Elixir: NaiveDateTime.to_gregorian_seconds/1 and friends ignore microseconds

Created on 25 May 2020 · 34Comments · Source: elixir-lang/elixir

Per https://github.com/elixir-lang/elixir/issues/9831, linear representations are supposed to be used in sorting, etc. However, we currently ignore microseconds:

iex> NaiveDateTime.to_gregorian_seconds(~N[2020-01-01 09:00:00])
63745088400
iex> NaiveDateTime.to_gregorian_seconds(~N[2020-01-01 09:00:00.999999])
63745088400

which makes it inappropriate for sorting in certain circumstances. We could solve it by returning floats or tuples.

Elixir Bug

Source

wojtekmach

Most helpful comment

Hi folks, after thinking more about this, let's go with the tuple format, because it is easy to discard microseconds and it works best when you want to need to manipulate the microseconds too. A PR is welcome!

josevalim on 5 Jun 2020

❤3

All 34 comments

Would gladly tackle this one if if no one already started it. Which one you prefer? I particularly like the tuple idea. I'm just not sure about backwards compatibility, should we add an opt-in option for it?

kelvinst on 29 May 2020

there's no backwards compatibility to worry about as it's a new function on master!

wojtekmach on 29 May 2020

I am still torn between floats and tuples, so maybe we need some discussion prior. /cc @kipcole9 @Qqwy

josevalim on 29 May 2020

Given that a linear representation has a reasonable likelihood of being persisted I imagine floats offer more compatibility. If I recall an earlier conversation with @Qqwy then I think precision is not an issue with microseconds? If using a float means that there is a risk that two different (perhaps adjacent) date times could resolve to the same linear value that would be a problem.
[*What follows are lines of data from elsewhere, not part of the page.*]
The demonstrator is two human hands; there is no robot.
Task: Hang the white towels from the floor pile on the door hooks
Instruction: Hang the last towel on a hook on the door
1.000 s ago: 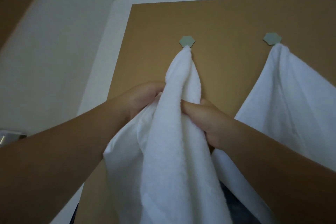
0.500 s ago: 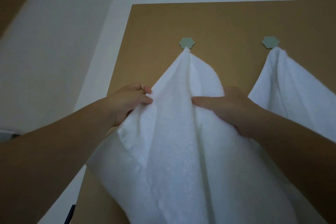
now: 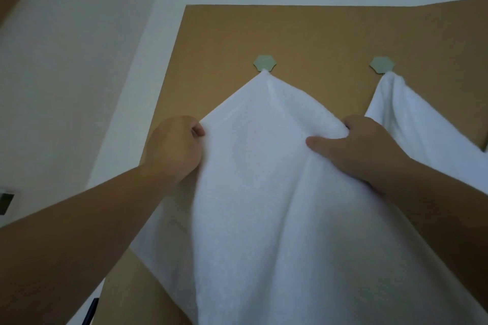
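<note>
A white towel (image 3: 264, 179) hangs by its top from the left hook (image 3: 265, 63) on the brown door (image 3: 317, 34). The left hand (image 3: 174, 148) pinches the towel's left edge, with its fingers curled round the cloth. The right hand (image 3: 361, 150) grips the right edge, thumb on the front and fingers tucked behind. Both hands hold the towel spread wide, so it makes a tent shape under the hook.

A second towel (image 3: 412, 119) hangs from the right hook (image 3: 381, 64), just beside the right hand. No hand touches it.

What could go wrong? Only a small bit of towel sits on the left hook. If the hands pull down or sideways too hard, that bit may slip off and the towel would fall. The hook looks small and may be stuck on, so a strong tug could maybe pull it off the door. The right hand is close to the second towel, so a bump could knock that one loose too. If one side is let go first, the heavy side may drag the towel off the hook.

No surface shows here. The door fills the middle of the view. Pale walls (image 3: 79, 60) are on the left and above. The floor pile is not in view, so I cannot tell how many towels are left.
</note>
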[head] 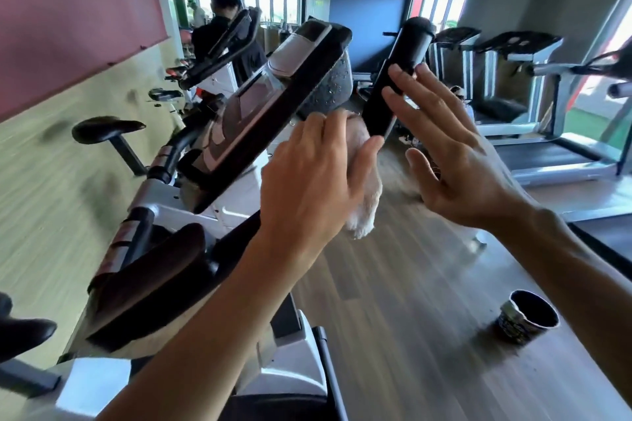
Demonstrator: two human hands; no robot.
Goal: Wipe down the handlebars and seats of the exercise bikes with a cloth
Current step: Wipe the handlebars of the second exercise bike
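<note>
The nearest exercise bike fills the centre, with its black-framed console [260,113] tilted toward me. A black foam handlebar grip [398,75] rises to the right of the console. My left hand [307,178] holds a pale cloth [364,195] bunched under its palm, at the lower end of that grip. My right hand [451,154] is spread with straight fingers, fingertips touching the side of the grip. The bike's dark seat [150,280] lies low at the left. A second bike's seat [106,128] stands further back on the left.
More bikes line the left wall, and a person [224,27] stands among them at the back. Treadmills [533,106] stand on the right. A dark cup [528,316] sits on the wooden floor at lower right.
</note>
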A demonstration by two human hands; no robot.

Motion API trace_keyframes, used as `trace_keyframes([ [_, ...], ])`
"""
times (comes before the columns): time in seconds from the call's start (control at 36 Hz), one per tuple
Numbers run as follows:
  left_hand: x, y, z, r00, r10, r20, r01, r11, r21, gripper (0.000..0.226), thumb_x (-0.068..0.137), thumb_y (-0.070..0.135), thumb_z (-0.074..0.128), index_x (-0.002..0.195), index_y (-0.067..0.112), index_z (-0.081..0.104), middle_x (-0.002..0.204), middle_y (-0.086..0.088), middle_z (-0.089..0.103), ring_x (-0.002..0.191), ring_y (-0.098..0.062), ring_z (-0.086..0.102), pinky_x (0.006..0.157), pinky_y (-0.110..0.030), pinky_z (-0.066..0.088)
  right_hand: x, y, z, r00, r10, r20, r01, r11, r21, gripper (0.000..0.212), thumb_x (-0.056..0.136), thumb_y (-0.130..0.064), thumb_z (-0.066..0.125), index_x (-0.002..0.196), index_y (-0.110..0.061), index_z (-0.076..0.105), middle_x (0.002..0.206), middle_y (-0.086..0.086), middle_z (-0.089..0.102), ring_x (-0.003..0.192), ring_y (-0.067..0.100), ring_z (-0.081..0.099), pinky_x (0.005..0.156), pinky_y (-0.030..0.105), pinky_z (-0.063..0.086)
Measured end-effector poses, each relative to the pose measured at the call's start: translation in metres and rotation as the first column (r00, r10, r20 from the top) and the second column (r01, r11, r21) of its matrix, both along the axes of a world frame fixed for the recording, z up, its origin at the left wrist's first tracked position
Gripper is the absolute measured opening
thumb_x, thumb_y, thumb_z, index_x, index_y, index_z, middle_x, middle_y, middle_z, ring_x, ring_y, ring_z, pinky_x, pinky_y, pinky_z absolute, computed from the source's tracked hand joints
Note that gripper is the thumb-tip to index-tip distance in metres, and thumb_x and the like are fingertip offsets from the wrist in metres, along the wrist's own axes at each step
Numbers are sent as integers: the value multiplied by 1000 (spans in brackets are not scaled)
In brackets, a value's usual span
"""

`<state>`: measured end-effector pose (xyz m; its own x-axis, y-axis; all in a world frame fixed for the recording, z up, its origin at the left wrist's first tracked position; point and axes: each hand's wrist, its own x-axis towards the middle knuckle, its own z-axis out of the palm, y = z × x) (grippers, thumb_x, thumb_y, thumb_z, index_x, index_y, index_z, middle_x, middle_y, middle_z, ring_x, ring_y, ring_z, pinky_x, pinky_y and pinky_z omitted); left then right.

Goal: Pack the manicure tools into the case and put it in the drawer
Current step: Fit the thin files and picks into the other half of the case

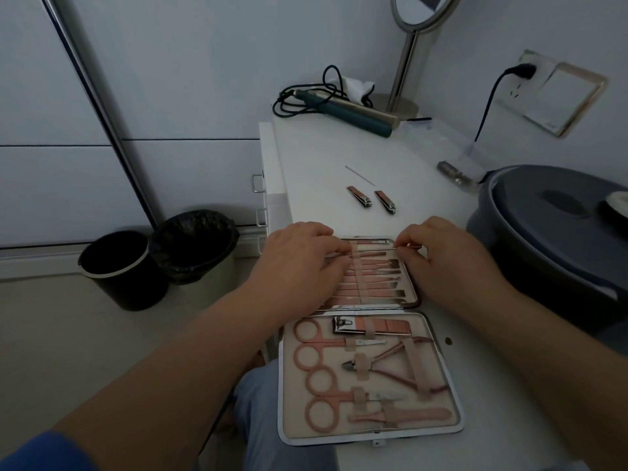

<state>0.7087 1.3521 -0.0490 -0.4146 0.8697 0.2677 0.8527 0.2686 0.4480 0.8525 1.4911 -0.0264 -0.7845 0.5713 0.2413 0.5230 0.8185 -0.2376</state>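
Open pink-lined manicure case (370,433) laid on white desk (323,158) at frame centre, thin metal tool (406,247) pinched by right hand (438,253), left hand (299,263) rested with curled fingers on far half, left grip state unclear, two rose-gold nail clippers (370,198) left beyond.

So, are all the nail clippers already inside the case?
No, two small nail clippers lie on the white table, beyond the open case.

two dark bins (159,260) on the floor; mirror (413,45), corded hair iron (343,112) on tabletop.
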Motion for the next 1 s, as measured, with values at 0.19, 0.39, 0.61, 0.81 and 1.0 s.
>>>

I like the shape of a tuple for this from an Elixir point of view, but if precision is not an issue and given persistence is a use case then floats may be more appropriate.

kipcole9 on 29 May 2020

I think precision is not an issue with microseconds?

I don't think it is going to be an issue but I guess it sends the wrong message. Another option though is to use an integer but with microsecond precision (as if it was called to_gregorian_microseconds - but then the naming can be confusing). Maybe returning a tuple is the best option.

josevalim on 29 May 2020

Another option though is to use an integer but with microsecond precision (as if it was called to_gregorian_microseconds - but then the naming can be confusing)

So renaming the function is not an option then?

kelvinst on 29 May 2020

It is ok to change it if we have a good proposal.

josevalim on 29 May 2020

What about having same convention with DateTime.to_unix(datetime, unit \\ :second)?

Always return integer
Extendable with unit parameter

chulkilee on 30 May 2020

That's what I proposed above, but we need to find a better name, especially because I think the default here should be microseconds.

josevalim on 30 May 2020

How about DateTime.to_linear_representation?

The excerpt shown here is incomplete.